26 June 2019

Political Visions and Illusions, 2.0

InterVarsity Press has just released this promotional video:

The book is available from the publisher and from the usual bookstores and online vendors.

Flightless birds in history's cauldron

My paternal grandparents were born nominal subjects of the sultan in Constantinople, albeit under a British colonial administration. While Cyprus had come into British hands in 1878, it remained officially part of the Ottoman Empire until 1914. Like the surrounding territories, the island had a mixed population, with a 5 to 1 ratio of Greek Orthodox Christians to Turkish Sunni Muslims, along with much smaller Armenian, “Frankish” and Maronite minorities. Because Cyprus was unaffected by the population exchanges mandated by the 1923 Treaty of Lausanne, my father grew up with Turkish Cypriot playmates, one of whom, Abdullah, became very close to him and remained a lifelong friend until Abdullah's death in February of this year. Indeed the final separation of Greek and Turkish Cypriots would not come until a half century after Lausanne, as the events of 1974 divided the island seemingly irreparably.
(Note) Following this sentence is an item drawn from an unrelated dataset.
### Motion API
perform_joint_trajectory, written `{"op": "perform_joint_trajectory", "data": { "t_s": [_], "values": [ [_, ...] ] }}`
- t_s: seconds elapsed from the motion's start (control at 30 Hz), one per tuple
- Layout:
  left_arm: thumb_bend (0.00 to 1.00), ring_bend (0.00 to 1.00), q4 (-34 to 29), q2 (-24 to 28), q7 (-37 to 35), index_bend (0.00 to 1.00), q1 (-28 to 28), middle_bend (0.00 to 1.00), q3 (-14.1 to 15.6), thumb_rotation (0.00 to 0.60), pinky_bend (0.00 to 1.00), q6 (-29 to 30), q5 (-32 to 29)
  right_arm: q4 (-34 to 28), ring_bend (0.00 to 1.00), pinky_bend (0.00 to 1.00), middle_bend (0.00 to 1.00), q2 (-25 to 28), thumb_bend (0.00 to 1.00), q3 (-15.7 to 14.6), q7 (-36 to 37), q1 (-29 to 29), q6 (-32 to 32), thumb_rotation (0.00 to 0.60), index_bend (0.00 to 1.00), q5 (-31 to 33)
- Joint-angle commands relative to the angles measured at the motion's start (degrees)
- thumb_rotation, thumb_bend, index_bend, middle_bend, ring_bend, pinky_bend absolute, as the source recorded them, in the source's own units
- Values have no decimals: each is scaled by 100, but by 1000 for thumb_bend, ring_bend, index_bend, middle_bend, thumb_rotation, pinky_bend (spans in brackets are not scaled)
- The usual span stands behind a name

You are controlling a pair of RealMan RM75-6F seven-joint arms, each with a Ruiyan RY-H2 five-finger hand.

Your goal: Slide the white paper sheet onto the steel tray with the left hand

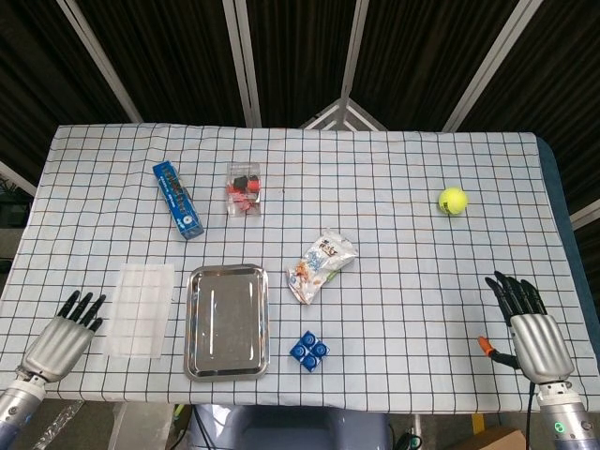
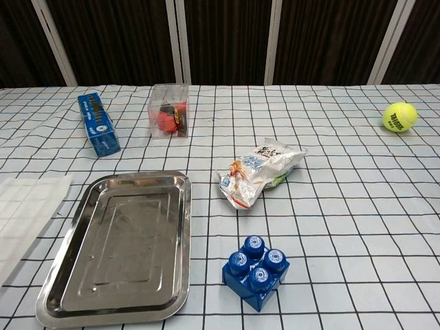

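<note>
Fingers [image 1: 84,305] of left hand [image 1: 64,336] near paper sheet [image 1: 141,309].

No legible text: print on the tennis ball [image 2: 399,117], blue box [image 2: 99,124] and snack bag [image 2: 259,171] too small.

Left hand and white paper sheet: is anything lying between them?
No. In the head view, only bare checked tablecloth lies between the left hand and the white paper sheet.

Table [image 1: 422,281] under white black-grid cloth; dark slatted wall [image 2: 220,41] behind, pale metal struts.
</note>
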Motion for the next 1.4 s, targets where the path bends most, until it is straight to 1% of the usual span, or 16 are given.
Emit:
{"op": "perform_joint_trajectory", "data": {
  "t_s": [0.03, 0.3, 0.47, 0.57, 0.73, 0.83, 0.93, 1.07, 1.17, 1.23, 1.37, 1.4],
  "values": [
    [104, 0, -128, -175, 360, 287, -184, 0, -42, 600, 0, -291, -135, 1, 0, 0, 0, 9, 313, 14, 39, -7, 12, 600, 0, 21],
    [143, 0, -172, -488, 745, 311, -300, 0, -100, 600, 0, -453, -437, 9, 0, 0, 0, 13, 314, 8, 66, -5, 19, 600, 0, -11],
    [183, 0, -136, -647, 750, 343, -351, 0, -70, 600, 0, -441, -460, 9, 0, 0, 0, 21, 314, 8, 82, -8, 20, 600, 0, -9],
    [251, 0, -129, -689, 674, 379, -366, 0, -37, 600, 0, -414, -430, 11, 0, 0, 0, 23, 314, 7, 91, -8, 17, 600, 0, -10],
    [411, 0, -104, -711, 471, 505, -392, 0, 48, 600, 0, -344, -285, 10, 0, 0, 0, 28, 313, 5, 105, -6, 11, 600, 0, -12],
    [472, 0, -87, -704, 324, 560, -399, 11, 100, 600, 0, -287, -193, 9, 0, 0, 0, 29, 313, 2, 108, -7, 13, 600, 0, -16],
    [502, 0, -58, -692, 159, 585, -403, 27, 133, 600, 0, -191, -88, 5, 0, 0, 0, 31, 313, 0, 108, -9, 12, 600, 0, -18],
    [509, 0, -80, -620, 3, 598, -404, 35, 127, 600, 0, -69, -34, -1, 0, 0, 0, 33, 314, -1, 106, -11, 13, 600, 0, -16],
    [509, 0, -213, -513, -106, 599, -412, 37, 13, 600, 0, 169, 24, -4, 0, 0, 0, 34, 314, 1, 109, -11, 11, 600, 0, -11],
    [509, 0, -406, -415, -213, 597, -431, 40, -140, 600, 0, 384, 37, -3, 0, 0, 0, 34, 314, -1, 103, -8, 0, 600, 0, -9],
    [509, 0, -1060, -230, -421, 595, -530, 48, -564, 600, 0, 855, 95, -5, 0, 0, 0, 28, 313, 0, 82, -2, -9, 600, 0, -8],
    [509, 0, -1194, -206, -425, 594, -548, 49, -631, 600, 0, 927, 113, -6, 0, 0, 0, 28, 313, 0, 80, -2, -9, 600, 0, -6]
  ]
}}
I was reminded of our family's history as I recently read Louis de Bernières's Birds Without Wings (Vintage, 2004), a sprawling epic on a Tolstoyan scale set against the backdrop of the final years of the Ottoman era, the Great War, the Greco-Turkish War and the tragic aftermath. The story takes place largely in the small Anatolian village of Eskibahçe in what is now southwestern Turkey in the ancient province of Lycia. Based on the long abandoned village of Kayaköy, meaning “rock village,” Eskibahçe, meaning “old garden”—perhaps the Garden of Eden awaiting the inevitable fall—contains a colourful cast of characters known largely by their occupations and their respective religious faiths. Levon the Armenian is the local apothecary, providing medicinal cures for a variety of ailments. Iskander the Potter is a Muslim who so thoroughly submits to God's will that he does not plan in advance what he will produce, allowing the clay to decide what it will become under divine guidance. Father Kristoforos is the Orthodox priest and leader of the village's Christians who easily mixes with and ministers to the Muslims but denounces the occupying Italians as heretics. The book's title is an allusion to two boys, Mehmetçik and Karatavuk, a Christian and Muslim respectively, who are best friends eventually separated by war and deportation. Although their given names are Nikos and Abdul, they adopt the names of Robin and Blackbird after the clay bird whistles fashioned for them by Karatavuk's father Iskander.